[PRENSA] El quiosco de pan de Plaza Nueva desaparece sin dejar migas que seguir: el Ayuntamiento de Granada lo retira definitivamente tras demolerlo
La ordenanza y un decreto firmado en 2018 pidiendo su cierre obligan al Consistorio a no poder autorizar actividad en la parada y la quitan de su ubicación
Desaparecido sin dejar un rastro de migas que seguir para encontrarlo. El quiosco de pan ubicado en Plaza Nueva ha sido oficialmente retirado después de que el pasado 27 de marzo el Consistorio confirmara en su Pleno ordinario que no podía darle licencia de venta ni reabrirlo al considerar que la ordenanza de este tipo de espacios no lo permite, además de detallar la existencia de un decreto firmado en 2018 que obligaba al cierre del espacio.
Este puesto cerró en junio del año pasado por la jubilación de sus regentes, y los vecinos del barrio del Albaicín se habían movilizado en varias ocasiones hasta ahora pidiendo su reapertura, al ser uno de los pocos espacios de venta de ultramarinos que todavía quedaban activos en esta zona.
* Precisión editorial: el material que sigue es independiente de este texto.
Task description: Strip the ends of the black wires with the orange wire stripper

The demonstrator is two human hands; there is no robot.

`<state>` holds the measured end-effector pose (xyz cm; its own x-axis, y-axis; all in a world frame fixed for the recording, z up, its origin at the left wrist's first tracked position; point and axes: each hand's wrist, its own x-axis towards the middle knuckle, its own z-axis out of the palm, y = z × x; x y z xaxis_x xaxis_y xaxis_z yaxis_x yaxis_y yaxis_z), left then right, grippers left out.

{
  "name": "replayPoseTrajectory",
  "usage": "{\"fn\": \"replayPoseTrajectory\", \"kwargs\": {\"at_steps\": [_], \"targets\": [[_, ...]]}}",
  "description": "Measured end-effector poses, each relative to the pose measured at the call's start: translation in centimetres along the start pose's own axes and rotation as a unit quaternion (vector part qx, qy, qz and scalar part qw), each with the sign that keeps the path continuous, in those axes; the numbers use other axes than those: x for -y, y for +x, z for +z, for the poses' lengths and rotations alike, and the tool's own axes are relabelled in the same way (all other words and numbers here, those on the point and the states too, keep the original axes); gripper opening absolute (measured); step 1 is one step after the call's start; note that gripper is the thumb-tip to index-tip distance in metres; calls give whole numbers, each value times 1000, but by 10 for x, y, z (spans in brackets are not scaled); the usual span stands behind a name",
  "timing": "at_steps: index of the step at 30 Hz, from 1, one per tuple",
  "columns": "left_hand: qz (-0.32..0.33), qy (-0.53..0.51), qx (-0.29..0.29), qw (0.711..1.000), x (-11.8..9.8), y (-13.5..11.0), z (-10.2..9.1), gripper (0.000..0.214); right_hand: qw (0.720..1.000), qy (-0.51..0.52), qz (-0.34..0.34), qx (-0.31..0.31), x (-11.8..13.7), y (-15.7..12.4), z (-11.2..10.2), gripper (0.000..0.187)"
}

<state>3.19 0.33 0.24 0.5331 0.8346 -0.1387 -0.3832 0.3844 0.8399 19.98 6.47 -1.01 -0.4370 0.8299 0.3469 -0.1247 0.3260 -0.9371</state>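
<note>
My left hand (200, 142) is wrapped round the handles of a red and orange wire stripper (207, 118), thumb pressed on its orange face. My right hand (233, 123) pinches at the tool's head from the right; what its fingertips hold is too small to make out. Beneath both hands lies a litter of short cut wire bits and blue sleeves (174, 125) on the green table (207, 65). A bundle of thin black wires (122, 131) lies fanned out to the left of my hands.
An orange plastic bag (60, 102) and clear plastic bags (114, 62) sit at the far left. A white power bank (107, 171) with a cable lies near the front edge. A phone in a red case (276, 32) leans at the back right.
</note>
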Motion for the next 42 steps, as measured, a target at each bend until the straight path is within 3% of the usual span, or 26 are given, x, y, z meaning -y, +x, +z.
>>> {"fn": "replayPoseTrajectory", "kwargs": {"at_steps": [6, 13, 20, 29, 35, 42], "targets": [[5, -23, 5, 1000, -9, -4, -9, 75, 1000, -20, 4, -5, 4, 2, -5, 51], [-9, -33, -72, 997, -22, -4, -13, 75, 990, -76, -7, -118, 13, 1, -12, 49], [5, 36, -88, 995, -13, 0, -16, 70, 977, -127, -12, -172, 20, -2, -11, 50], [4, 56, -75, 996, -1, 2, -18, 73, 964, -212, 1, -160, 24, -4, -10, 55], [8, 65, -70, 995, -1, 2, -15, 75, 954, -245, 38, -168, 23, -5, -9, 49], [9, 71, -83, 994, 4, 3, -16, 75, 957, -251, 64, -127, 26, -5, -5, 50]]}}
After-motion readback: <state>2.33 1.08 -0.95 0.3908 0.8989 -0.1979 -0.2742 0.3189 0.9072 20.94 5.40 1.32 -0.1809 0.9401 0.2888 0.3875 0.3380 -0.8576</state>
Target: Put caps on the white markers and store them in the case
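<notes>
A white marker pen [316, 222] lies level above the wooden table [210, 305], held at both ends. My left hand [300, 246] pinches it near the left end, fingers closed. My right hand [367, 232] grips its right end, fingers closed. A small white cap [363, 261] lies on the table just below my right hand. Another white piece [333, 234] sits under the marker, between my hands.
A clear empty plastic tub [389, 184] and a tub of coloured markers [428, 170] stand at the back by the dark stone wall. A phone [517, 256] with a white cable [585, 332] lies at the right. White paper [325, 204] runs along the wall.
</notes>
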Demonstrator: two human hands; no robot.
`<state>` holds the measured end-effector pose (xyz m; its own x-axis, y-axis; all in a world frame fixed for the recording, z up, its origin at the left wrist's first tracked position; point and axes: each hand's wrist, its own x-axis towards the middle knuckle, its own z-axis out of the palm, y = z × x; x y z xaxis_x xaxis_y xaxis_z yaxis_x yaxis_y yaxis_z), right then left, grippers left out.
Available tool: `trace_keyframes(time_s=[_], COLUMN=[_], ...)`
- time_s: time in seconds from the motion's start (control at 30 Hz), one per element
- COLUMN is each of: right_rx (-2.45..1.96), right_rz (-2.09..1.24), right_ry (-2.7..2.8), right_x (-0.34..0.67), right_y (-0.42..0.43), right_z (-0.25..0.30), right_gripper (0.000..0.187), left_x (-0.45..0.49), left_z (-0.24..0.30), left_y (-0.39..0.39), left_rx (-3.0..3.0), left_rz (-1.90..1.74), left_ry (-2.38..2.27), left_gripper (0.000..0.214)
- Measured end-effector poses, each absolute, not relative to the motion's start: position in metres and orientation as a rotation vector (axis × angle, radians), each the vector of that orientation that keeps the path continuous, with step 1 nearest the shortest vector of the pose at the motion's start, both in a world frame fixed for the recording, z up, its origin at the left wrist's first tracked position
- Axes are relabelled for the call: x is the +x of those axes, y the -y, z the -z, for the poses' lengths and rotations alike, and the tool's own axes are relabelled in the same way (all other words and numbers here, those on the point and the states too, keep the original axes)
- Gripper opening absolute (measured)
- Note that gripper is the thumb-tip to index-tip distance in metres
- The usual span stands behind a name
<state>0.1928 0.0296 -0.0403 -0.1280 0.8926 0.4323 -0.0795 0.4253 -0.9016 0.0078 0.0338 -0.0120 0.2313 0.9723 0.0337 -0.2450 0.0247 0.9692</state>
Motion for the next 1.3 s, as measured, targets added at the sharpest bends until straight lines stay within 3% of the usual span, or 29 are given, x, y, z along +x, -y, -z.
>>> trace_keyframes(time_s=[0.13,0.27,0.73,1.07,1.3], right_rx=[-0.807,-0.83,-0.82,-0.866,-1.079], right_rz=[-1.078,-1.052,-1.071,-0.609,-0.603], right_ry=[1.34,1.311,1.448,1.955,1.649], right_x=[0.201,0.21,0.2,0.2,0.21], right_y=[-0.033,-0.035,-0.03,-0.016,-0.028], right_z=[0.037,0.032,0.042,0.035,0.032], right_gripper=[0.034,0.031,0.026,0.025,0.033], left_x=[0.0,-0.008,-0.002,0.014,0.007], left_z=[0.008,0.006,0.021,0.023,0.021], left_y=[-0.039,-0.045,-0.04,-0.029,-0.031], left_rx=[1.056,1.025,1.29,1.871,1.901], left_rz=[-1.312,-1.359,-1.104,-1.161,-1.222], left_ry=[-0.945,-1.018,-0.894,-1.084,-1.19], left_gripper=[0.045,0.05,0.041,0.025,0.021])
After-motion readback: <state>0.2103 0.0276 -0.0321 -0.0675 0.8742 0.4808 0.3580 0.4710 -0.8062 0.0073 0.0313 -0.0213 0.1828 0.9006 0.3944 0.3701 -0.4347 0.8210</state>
Ahora, unas marcas que apenas se intuyen en el característico suelo de la plaza son el último vestigio que queda de este comercio.
La retirada del puesto es la puntilla final a las esperanzas que albergaban los vecinos de poder recuperar este comercio, y pese a los hechos y declaraciones políticas confiaban en que se levantara la mano y se recuperara uno de los símbolos del bajo Albaicín. El quiosco se había convertido en el ejemplo simbólico de la lucha que los albaicineros mantienen para que no desaparezcan los pocos lugares tradicionales que les quedaban, dentro de la turistificación que se vive en el barrio Patrimonio de la Humanidad.
Sin embargo, el stand fue demolido el pasado jueves a primera hora, y sus restos fueron retirados posteriormente por operarios municipales, firmándose así el capitulo final con hechos a esta historia.
Un quiosco que incumplía la normativa
El pasado mes de marzo, en el Pleno ordinario y en respuesta a un ruego formulado por el PSOE sobre este espacio, el concejal Raúl Fernández aseguraba que el Ayuntamiento no tenía potestad para otorgar una nueva licencia a este puesto debido a que incumpliría la normativa vigente sobre quioscos.
«No podemos incumplir con la ordenanza. El artículo 16,2 dice que los quioscos dedicados a la venta de un mismo producto guardarán una distancia de 500 metros, y los que tengan autorizada vender productos diferentes mantendrán una distancia mínima de 150 metros. En Plaza Nueva la distancia en metros con respecto al otro quiosco que hay es inferior a 150 metros, por lo que por lo que la normativa está clara y no podemos conceder el permiso«, aseguraba entonces el edil.

Además de esto, Fernández recordaba la existencia de un decreto firmado en 2018 por el equipo de Gobierno del PSOE que en aquella época que obligaba a la retirada del quiosco. «El quiosco se cerró en junio del año pasado y no se ha abierto por la ordenanza y porque hay un decreto de 2018 firmado por Raquel Ruz en aquella época que obligaba a la retirada del quiosco. Va en contra de las ordenanzas, por lo que se mantendrá cerrado», decía el concejal.
Barrio difícil para vivir
Por su parte, el concejal socialista Juanjo Ibáñez usaba el ruego para, además de pedir información sobre el puesto, ahondar en la situación que vive el barrio del Albaicín, en el cual los vecinos cada vez tienen más complicado residir debido al cierre de espacios como el quiosco, a la reducción de servicios comunes y a la continua presencia de turistas que los desplazan, que molestan e impiden el normal desarrollo de la vida.
«Es cierto que el ruego va sobre un punto muy concreto, pero también trata de la situación que vive el Albaicín en general. El barrio está en una situación alarmante. La situación del barrio no es sólo que cierre este quiosco, es su supervivencia de lo que estamos hablando. Todos tenemos que poner de nuestra mano para que el Albaicín no se convierta en un parque temático visitado por gente que quiere hacer una foto bonita, sino recuperar la viabilidad del barrio», consideraba entonces el edil.
El político finalizaba entonces llamando la atención a sus compañeros para que «el futuro negro que pronostican los vecinos sobre su distrito no se haga realidad».
«Está en nuestra mano el tomar medidas sensatas, serias y con capacidad de prever. No nos quedemos en el corto plazo, porque es mucho más grave de lo que parece que los vecinos pierdan el quiosco, porque supone un nuevo paso hacia la gentrificación y un nuevo problema de su vida diaria en un barrio con problemas que pone en riesgo su propia supervivencia», concluía Ibáñez.